• DIRECTIONS FOR THIS TASK
From the first line of the data below, copy each line up to the one containing "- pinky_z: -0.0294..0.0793", and include that line too.

[INFORMATION SHOWN Boundary: Start]

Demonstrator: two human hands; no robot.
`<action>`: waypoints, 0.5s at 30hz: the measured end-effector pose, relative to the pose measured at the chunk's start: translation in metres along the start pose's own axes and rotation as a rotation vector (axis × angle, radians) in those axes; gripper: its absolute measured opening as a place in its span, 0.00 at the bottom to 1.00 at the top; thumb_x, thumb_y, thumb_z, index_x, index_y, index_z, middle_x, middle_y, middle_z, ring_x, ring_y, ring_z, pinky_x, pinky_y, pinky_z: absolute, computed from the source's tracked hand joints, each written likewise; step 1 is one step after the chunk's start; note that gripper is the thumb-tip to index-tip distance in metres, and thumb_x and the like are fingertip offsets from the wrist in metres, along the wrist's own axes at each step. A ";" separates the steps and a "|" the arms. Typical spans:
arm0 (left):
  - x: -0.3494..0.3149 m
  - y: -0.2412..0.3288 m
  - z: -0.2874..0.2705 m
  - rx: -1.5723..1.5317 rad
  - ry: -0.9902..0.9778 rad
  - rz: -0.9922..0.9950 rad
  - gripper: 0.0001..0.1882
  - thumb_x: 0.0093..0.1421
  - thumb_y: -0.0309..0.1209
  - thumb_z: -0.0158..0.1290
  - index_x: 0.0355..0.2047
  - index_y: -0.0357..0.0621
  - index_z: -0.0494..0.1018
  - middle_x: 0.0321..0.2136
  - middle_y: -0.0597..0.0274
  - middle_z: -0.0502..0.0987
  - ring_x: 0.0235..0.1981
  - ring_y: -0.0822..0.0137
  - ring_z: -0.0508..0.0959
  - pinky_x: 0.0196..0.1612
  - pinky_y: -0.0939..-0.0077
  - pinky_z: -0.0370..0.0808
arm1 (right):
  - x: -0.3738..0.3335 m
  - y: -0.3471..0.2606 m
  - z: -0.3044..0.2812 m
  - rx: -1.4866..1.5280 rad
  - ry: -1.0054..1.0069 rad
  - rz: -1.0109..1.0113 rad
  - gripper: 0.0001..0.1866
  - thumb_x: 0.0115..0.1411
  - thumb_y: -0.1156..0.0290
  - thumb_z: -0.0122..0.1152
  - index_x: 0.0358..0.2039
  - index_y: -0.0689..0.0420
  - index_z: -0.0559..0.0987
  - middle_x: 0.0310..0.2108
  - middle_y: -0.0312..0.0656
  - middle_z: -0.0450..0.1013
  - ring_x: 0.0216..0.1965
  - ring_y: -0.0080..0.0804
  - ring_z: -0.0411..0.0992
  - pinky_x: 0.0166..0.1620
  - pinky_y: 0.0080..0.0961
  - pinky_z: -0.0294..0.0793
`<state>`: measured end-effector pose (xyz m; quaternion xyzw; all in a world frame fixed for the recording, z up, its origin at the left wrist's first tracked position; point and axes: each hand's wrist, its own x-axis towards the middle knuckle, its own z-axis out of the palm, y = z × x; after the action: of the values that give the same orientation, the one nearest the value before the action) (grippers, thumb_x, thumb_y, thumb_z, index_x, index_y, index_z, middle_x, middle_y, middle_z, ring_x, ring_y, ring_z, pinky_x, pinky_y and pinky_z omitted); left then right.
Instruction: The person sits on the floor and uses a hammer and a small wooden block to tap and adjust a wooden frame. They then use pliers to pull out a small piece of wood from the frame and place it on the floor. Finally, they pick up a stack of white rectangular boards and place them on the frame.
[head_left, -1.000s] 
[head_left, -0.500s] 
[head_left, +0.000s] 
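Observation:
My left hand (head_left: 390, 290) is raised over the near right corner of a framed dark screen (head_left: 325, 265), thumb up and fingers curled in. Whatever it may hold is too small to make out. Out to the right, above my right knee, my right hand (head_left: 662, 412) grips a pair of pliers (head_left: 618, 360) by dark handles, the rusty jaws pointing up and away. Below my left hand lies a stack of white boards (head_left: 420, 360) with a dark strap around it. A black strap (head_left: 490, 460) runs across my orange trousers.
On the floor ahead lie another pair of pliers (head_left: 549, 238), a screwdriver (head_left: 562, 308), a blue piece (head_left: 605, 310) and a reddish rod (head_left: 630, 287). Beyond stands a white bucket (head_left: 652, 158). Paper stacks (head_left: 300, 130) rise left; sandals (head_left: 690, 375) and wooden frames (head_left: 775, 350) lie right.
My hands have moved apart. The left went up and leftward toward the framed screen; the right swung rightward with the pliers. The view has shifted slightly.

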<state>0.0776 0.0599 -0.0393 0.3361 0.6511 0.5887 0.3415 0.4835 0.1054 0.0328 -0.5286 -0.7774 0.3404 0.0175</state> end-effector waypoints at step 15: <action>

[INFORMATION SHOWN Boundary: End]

• ANSWER AREA
Demonstrator: two human hands; no robot.
`<action>`: waypoints, 0.5s at 30hz: the measured end-effector pose, relative to the pose measured at the chunk's start: translation in metres along the start pose's own axes and rotation as a rotation vector (axis × angle, radians) in those axes; gripper: its absolute measured opening as a place in its span, 0.00 at the bottom to 1.00 at the top; thumb_x, thumb_y, thumb_z, index_x, index_y, index_z, middle_x, middle_y, middle_z, ring_x, ring_y, ring_z, pinky_x, pinky_y, pinky_z: absolute, computed from the source's tracked hand joints, each written likewise; step 1 is one step after the chunk's start; note that gripper is the thumb-tip to index-tip distance in metres, and thumb_x and the like are fingertip offsets from the wrist in metres, along the wrist's own axes at each step. A ";" separates the steps and a "|" the arms. Typical spans:
arm0 (left):
  - x: -0.3494..0.3149 m
  - y: -0.2412..0.3288 m
  - z: -0.2874..0.2705 m
  - rx: -1.5723..1.5317 rad
  - ry: -0.9902..0.9778 rad
  - rz: -0.9922..0.9950 rad
  - gripper: 0.0001..0.1882
  - thumb_x: 0.0093..0.1421
  - thumb_y: -0.0309..0.1209
  - thumb_z: -0.0158..0.1290
  - index_x: 0.0355..0.2047
  - index_y: -0.0357..0.0621
  - index_z: -0.0494..0.1018
  - middle_x: 0.0321..0.2136
  - middle_y: -0.0597..0.0274
  - middle_z: -0.0502..0.0987
  - ring_x: 0.0235..0.1981
  - ring_y: -0.0822..0.0137
  - ring_z: -0.0508..0.0959
  - pinky_x: 0.0196..0.1612
  - pinky_y: -0.0939..-0.0077
  - pinky_z: -0.0370..0.0808
arm1 (right):
  - x: -0.3738..0.3335 m
  - y: -0.3471..0.2606 m
  - z: -0.3044..0.2812 m
  - rx: -1.4866..1.5280 rad
  - ry: -1.0054..1.0069 rad
  - rz: -1.0109..1.0113 rad
  - gripper: 0.0001..0.1866
  - thumb_x: 0.0115..0.1411
  - thumb_y: -0.1156..0.0290
  - thumb_z: -0.0122..0.1152
  - index_x: 0.0358..0.2039
  - index_y: -0.0689..0.0420
  - index_z: -0.0559..0.0987
  - middle_x: 0.0310..0.2108
  - middle_y: -0.0312..0.0656
  - middle_z: -0.0450..0.1013
  - ring_x: 0.0216..0.1965
  - ring_y: -0.0080..0.0804
  - ring_z: -0.0411..0.0992
  - pinky_x: 0.0166..0.1620
  - pinky_y: 0.0080..0.0961
  - pinky_z: -0.0294..0.0793

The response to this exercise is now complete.